**AVAILABLE DATA:**
┌──
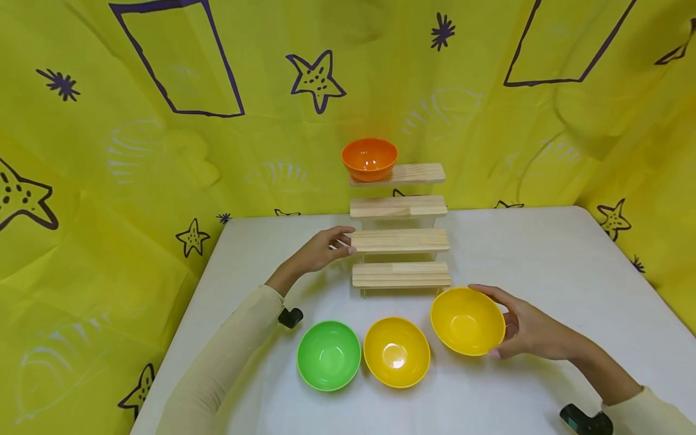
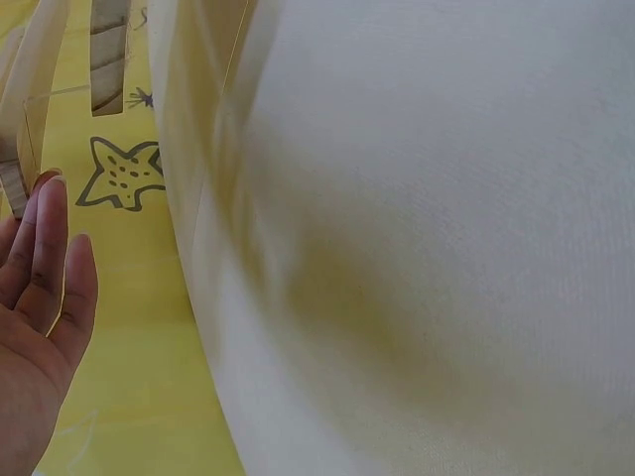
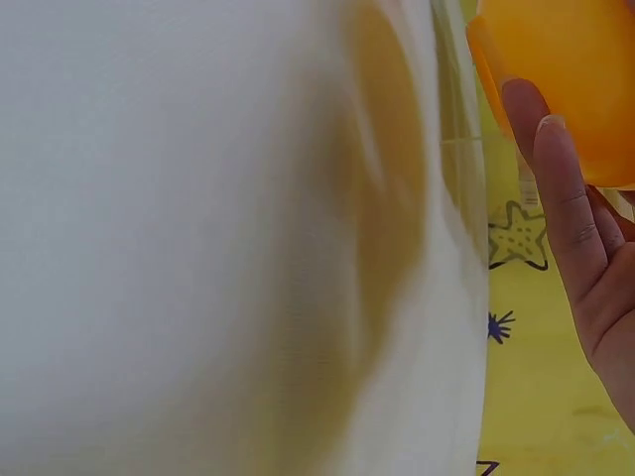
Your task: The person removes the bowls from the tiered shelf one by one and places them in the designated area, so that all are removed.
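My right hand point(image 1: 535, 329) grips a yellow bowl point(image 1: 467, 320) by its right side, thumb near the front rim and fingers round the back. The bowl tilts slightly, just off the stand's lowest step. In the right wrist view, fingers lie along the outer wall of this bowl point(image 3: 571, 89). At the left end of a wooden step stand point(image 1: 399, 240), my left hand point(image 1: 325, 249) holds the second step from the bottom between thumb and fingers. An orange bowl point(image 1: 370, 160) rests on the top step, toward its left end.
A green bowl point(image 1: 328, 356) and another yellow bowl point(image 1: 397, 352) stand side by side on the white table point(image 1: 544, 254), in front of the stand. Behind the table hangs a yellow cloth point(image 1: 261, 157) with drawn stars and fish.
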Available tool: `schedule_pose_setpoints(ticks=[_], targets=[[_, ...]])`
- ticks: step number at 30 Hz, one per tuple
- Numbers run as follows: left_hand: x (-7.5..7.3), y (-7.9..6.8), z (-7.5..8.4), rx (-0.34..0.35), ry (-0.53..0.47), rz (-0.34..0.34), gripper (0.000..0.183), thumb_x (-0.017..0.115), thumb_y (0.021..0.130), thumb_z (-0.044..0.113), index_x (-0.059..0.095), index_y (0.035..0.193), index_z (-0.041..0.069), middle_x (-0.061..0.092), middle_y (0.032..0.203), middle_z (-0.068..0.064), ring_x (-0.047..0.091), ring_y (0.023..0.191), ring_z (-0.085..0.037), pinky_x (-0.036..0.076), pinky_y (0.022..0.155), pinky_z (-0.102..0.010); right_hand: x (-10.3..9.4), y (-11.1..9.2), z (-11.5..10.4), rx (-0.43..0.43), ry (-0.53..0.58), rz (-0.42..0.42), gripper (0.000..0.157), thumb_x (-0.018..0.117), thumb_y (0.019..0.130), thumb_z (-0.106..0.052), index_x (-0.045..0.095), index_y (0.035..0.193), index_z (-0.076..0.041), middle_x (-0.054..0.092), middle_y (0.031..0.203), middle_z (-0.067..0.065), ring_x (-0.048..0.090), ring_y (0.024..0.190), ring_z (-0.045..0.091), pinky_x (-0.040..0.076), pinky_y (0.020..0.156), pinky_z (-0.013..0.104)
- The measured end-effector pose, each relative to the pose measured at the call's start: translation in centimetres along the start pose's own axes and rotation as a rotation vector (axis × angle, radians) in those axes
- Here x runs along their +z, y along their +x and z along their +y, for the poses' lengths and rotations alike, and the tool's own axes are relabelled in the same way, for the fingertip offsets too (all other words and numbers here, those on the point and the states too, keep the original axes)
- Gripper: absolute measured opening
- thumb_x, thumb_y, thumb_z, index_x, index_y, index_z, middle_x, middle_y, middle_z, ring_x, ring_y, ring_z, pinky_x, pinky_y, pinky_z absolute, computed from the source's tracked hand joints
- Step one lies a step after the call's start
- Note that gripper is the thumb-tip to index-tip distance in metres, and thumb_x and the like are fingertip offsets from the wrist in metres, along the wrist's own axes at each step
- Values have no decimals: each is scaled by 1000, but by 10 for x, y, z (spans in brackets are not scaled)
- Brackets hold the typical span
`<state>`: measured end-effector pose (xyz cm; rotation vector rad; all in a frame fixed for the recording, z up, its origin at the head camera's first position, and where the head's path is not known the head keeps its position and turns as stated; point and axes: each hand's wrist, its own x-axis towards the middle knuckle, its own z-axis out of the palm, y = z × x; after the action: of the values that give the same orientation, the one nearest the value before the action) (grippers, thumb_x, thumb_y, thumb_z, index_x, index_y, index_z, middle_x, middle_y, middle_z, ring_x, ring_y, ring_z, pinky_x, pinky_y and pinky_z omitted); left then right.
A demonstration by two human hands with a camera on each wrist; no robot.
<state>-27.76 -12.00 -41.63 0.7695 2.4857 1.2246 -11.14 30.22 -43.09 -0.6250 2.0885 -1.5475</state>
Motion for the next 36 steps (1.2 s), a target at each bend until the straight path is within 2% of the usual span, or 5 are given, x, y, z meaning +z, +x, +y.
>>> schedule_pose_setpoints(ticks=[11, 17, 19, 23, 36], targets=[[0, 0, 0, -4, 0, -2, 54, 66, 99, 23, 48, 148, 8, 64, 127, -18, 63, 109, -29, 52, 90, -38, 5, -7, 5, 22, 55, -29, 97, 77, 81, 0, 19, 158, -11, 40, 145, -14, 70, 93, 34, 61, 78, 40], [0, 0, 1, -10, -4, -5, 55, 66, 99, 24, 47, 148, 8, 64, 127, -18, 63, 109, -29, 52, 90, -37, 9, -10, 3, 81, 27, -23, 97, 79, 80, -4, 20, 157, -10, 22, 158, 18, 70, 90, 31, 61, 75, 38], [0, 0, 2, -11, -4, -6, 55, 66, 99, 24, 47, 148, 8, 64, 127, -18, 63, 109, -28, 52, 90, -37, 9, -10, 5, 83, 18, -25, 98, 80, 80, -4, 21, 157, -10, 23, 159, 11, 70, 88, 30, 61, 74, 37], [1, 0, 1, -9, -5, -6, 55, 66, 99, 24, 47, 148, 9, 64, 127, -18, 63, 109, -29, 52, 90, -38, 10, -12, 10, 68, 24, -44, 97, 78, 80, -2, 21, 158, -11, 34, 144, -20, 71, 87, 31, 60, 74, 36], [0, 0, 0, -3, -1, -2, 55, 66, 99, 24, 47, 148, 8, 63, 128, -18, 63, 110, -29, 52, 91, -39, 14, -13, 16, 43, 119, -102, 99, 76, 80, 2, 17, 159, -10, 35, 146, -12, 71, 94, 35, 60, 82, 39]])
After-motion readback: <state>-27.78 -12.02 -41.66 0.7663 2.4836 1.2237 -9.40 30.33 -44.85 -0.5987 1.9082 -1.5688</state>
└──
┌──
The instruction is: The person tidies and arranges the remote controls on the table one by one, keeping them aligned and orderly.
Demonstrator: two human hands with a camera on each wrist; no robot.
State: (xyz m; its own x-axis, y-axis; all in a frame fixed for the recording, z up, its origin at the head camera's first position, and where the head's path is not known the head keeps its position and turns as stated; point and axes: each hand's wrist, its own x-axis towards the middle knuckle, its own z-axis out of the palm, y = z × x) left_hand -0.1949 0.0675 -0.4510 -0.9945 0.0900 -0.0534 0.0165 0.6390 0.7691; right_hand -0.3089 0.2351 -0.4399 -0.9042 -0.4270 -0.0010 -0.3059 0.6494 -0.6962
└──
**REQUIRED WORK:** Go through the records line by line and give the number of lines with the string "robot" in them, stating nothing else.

**TASK ANSWER:** 2